I used to think we had everything in common. The law. Values. Exercise.

And we do.

But I also used to think we had a special spark. And for the life of me I can’t figure out what it was, or where it’s gone.

It’s not that we fight. We’re kind to each other. But we’ve stopped talking about anything that matters, except the grim, relentless statistics about Covid. We haven’t had sex in a month. We don’t make each other laugh.

And then last night, as we were both reading our his-and-hers copies of The New Yorker in bed, she turned over and gently took mine out of my hands.

At first, I thought she wanted to make love, and I felt a sense of dread wash over me, and then a sense of despair that this is how I felt about the possibility of touching my beautiful, sexy future wife.

“Honey, I’m tired—” I began.

“I need to tell you something,” she said. “Rebecca is moving out of my apartment.”

Rebecca is the tenant subleasing Sarah’s old place until the lease is up.

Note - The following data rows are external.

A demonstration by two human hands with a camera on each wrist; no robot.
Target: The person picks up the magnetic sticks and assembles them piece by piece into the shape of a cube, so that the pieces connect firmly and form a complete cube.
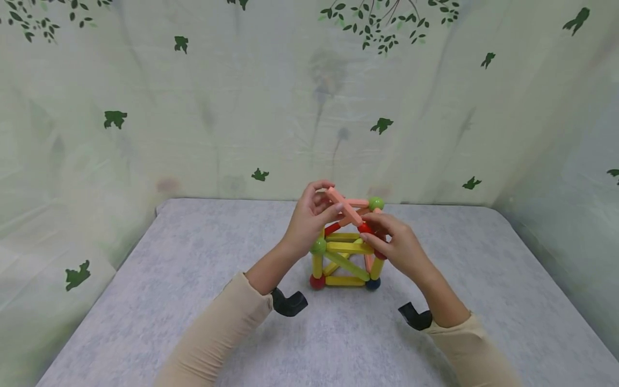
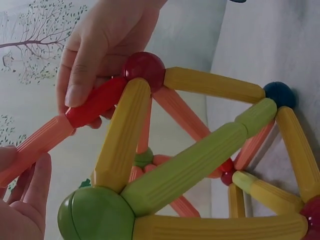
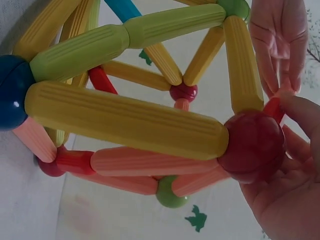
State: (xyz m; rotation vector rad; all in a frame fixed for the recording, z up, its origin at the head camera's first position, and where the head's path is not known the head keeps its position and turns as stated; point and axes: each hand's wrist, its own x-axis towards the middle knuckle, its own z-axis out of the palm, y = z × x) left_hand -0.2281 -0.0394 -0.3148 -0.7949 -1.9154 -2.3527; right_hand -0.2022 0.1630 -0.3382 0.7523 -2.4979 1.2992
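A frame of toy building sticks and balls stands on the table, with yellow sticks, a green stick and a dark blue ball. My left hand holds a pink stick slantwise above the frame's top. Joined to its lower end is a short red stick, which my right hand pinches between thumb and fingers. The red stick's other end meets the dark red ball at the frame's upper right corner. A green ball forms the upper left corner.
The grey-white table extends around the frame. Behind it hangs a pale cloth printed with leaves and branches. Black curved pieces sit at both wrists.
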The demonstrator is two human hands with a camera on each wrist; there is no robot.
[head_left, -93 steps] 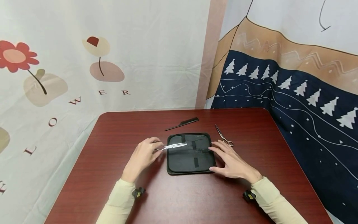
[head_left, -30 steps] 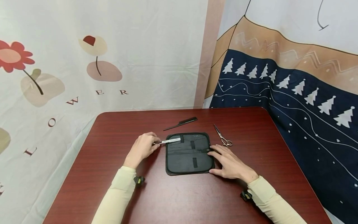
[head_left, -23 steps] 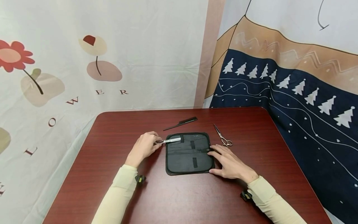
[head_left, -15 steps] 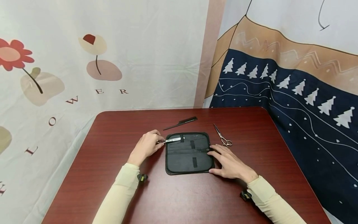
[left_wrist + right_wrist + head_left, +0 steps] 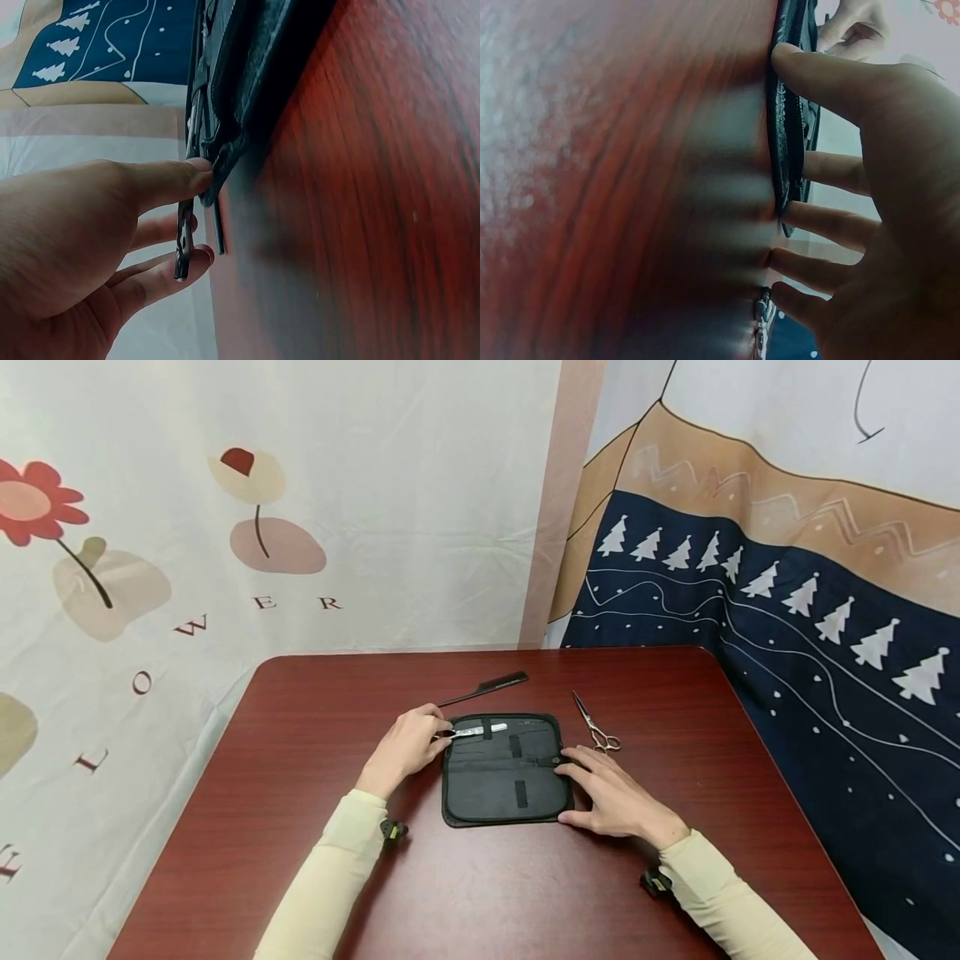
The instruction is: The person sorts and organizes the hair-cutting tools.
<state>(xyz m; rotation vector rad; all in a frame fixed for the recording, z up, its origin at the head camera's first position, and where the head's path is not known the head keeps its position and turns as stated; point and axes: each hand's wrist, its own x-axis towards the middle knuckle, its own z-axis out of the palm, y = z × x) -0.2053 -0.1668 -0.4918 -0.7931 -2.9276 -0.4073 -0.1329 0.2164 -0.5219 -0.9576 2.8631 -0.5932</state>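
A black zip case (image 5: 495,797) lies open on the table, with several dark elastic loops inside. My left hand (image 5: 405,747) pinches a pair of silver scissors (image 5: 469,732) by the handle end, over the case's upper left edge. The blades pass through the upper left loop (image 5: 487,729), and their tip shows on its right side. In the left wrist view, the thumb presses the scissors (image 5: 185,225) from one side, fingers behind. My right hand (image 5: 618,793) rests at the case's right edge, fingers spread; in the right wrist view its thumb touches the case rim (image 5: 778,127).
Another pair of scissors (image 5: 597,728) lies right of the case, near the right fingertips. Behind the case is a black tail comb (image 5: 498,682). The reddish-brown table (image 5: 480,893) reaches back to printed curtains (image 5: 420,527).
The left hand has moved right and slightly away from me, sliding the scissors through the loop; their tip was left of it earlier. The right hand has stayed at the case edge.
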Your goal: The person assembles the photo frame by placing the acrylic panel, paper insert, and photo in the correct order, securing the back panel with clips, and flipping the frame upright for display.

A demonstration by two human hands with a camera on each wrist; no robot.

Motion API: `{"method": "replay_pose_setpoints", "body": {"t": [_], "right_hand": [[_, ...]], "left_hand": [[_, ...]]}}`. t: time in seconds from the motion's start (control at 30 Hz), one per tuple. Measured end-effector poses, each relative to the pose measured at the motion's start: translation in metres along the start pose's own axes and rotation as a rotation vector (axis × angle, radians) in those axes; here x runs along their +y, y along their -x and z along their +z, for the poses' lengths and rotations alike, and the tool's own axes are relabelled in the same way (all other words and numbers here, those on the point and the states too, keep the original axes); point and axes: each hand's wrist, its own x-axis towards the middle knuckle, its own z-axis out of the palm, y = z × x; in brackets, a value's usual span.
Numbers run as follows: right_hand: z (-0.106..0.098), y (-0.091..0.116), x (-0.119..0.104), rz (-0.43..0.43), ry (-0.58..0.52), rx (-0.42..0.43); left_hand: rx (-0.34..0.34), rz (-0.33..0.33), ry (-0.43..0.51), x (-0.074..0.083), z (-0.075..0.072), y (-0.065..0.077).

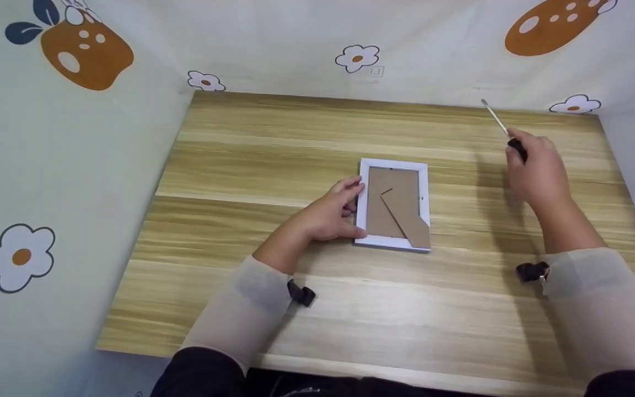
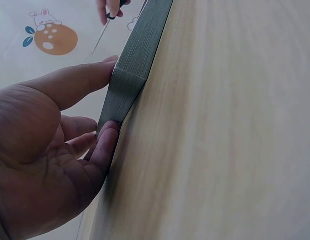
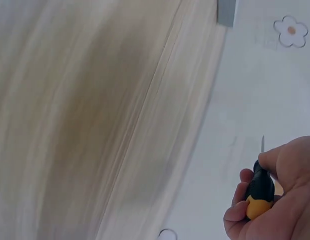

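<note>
A picture frame (image 1: 393, 243) lies face down on the table, its white border round a brown backing board (image 1: 397, 184) with an angled stand flap. My left hand (image 1: 333, 212) grips the frame's left side, thumb at the near left corner and fingers along the edge. In the left wrist view the frame's greyish side (image 2: 127, 75) shows between thumb and fingers. Over the table's right part, my right hand (image 1: 538, 168) holds a screwdriver by its handle, the metal shaft (image 1: 495, 117) pointing up and left. In the right wrist view the screwdriver handle (image 3: 260, 192) is black and yellow.
The wood-grain table (image 1: 251, 165) is backed by a pale curtain (image 1: 273, 49) printed with flowers and orange fruit. Another pale sheet (image 1: 75, 182) hangs along the left side. Small black devices (image 1: 302, 293) sit on both wrists over beige sleeves (image 1: 240, 309).
</note>
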Motion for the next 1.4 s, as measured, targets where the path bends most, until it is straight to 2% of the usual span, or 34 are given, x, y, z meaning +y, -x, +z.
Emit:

“Oh yeah?” I asked. “Why?”

“She’s tired of being alone in the city and she’s going to move out to her sister’s farmhouse in Wisconsin. Help with her kids.”

“Ah, wow. That sounds nice.”

It dawned on me that maybe Sarah Louise wanted to leave the city for a while, and I began rapidly calculating whether this would make things better or worse between us.

“So I was thinking I would move back into my place,” she said, so quietly it was almost a whisper.

What?”

She took my hand and squeezed it. “I know it must sound crazy, but I think we could both use more space. And, I mean, we’re only twenty minutes apart, so it’s not like we couldn’t still spend time together.”

Twenty minutes apart! The words were at once shocking and … strangely appealing. Perversely appealing. Treacherously appealing.

“What about, um … the whole living-together-before-we-get-married thing?”